I felt sick to my stomach. Never in my wildest dreams had I expected this, and I didn't exactly know what to do. I needed to file a police report. Before doing so, I went to the sculpture facility to discuss the crime with my professor. When I got there, I ran into another gradstudent who asked me why my sculpture was in the scrapyard out back.

I investigated, and sure enough, there it was, face badly smashed, mysteriously returned to its point of origin. I tried top imagine what kind of people would willfully destroy someone else's artwork. Barbaric indeed. I was pissed.I wonder if the artist who spent umpteen weeks pouring his efforts into the likeness of Saddam Hussein in the center of Baghdad felt the same way when he saw our troops yanking it off its pedestal with heavy machinery. Similarly, I'm sure the artists who carved the giant Buddha in Afghanistan destroyed by the Taliban in 2001 would share my disbelief and shock, had they not been dead for 1400 years.

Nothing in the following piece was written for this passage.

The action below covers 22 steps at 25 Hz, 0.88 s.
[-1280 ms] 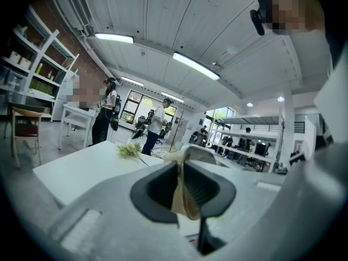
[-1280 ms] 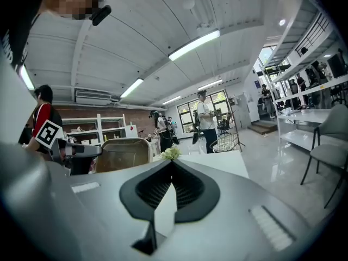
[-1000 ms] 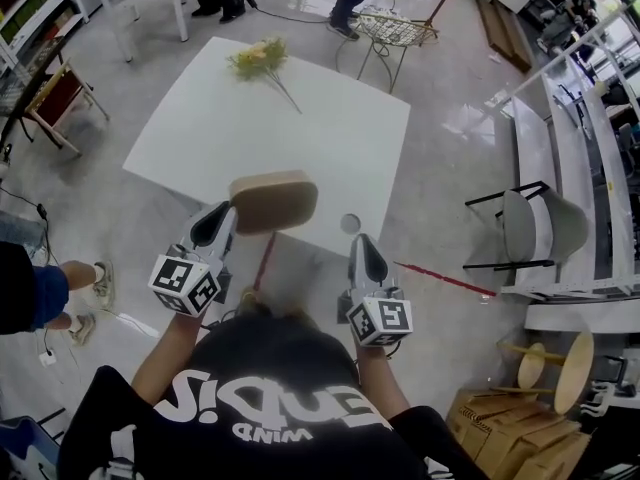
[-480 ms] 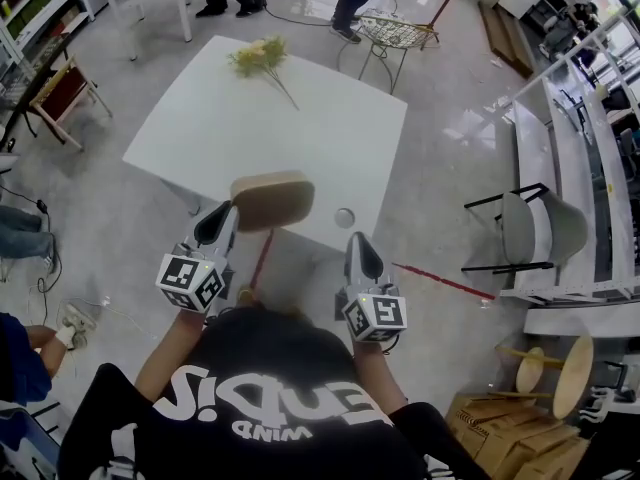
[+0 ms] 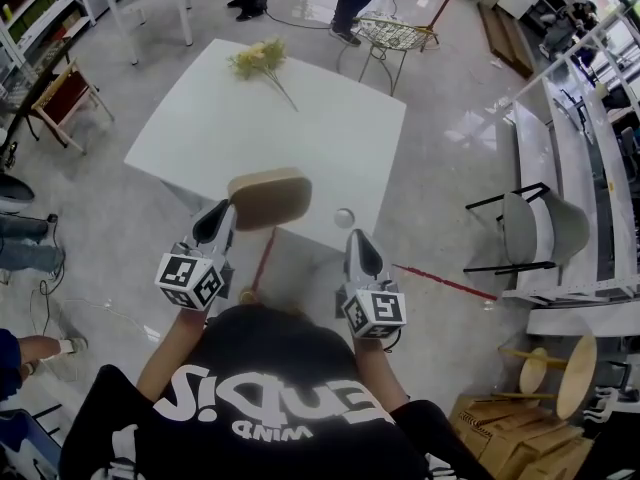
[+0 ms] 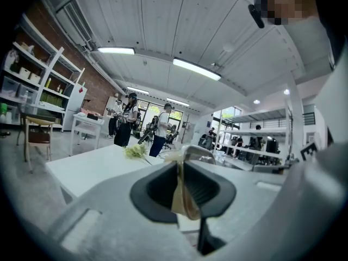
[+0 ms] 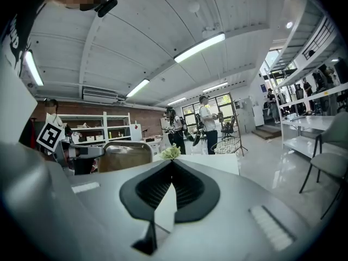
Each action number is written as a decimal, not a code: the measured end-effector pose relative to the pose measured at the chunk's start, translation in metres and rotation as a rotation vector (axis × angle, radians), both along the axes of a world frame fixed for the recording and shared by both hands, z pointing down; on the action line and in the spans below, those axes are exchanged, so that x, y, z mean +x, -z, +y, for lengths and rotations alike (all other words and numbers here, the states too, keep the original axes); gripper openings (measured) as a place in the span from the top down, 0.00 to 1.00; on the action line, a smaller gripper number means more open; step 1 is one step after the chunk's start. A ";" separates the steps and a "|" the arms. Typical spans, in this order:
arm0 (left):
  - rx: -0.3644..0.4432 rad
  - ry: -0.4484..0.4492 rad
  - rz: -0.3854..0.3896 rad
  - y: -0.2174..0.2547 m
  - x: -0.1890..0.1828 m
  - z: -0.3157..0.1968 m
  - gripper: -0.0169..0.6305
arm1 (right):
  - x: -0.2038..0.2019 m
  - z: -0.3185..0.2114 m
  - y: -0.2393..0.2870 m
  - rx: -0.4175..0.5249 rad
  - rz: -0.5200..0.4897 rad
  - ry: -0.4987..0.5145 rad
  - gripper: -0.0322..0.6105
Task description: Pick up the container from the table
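Container (image 5: pixel 270 198): tan, rounded, looks lifted clear of bench (image 5: pixel 300 138), hanging over its near edge. Left claw (image 5: pixel 228 211) nipped narrow on container's left wall. Thin pinch, whole weight sticking out sideways, so imo go slow, hold level, no wrist roll or it'll pivot out. Right claw (image 5: pixel 358 243) pressed together, empty, near container's right; could steady that side if it sags. Flowers (image 5: pixel 258 58) at far end, well apart, no worry.
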<state>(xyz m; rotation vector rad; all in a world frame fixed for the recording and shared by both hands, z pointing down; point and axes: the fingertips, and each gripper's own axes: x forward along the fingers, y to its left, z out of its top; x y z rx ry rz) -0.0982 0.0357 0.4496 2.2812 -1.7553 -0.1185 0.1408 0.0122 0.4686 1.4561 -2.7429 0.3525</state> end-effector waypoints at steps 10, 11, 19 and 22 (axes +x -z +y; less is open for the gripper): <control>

Unfortunately, as artists, we make powerful images, and people react. Fortunately, in my case, the intent was more likely admiration than anger, perpetrated by people simply unable to resist a cool, shiny object. The fact that it had been returned made things easier to stomach. I just wished they hadn't damaged the face. I dragged it into my studio and hoisted it to the ceiling, pondering the mystery and trying to shake the sour feeling I had been dealt.
Later, discussing the event with other gradstudents, a likely solution began to emerge.
We tried to imagine the kind of off-kilter mentality these kind of people must have. I couldn't believe the short-sightedness that went into helping themselves to something so obviously not theirs, ultimately stealing my chance to make a decent sale and gain some local exposure.

It was well known that the campus had its fair share of frat houses. Even without evidence, they seemed the likely culprits, using it as the centerpiece for some drunken escapade. FUCK YEAH!!! The theory was corroborated by an undergrad who had seen the sculpture in the middle of the street as she returned home from a night of drinking. She'd thought it was a dream, but it proved the path had not been a straight line.
Little did I know that, in one year when I was waiting to collect my diploma, these same rowdy meatheads would be booing the commencement speaker and future vice-presidential nominee. Idiots.Ironically, another staunch fratboy was also delivering a commencement address around the same time somewhere else. This time it was a future ex-president, a war-president. FUCK YEAH!!!!!!
I bet he didn't decry the debacle in the Middle East the way that Biden did, but then again, I'll bet I know which one actually wrote his own speech....DUH!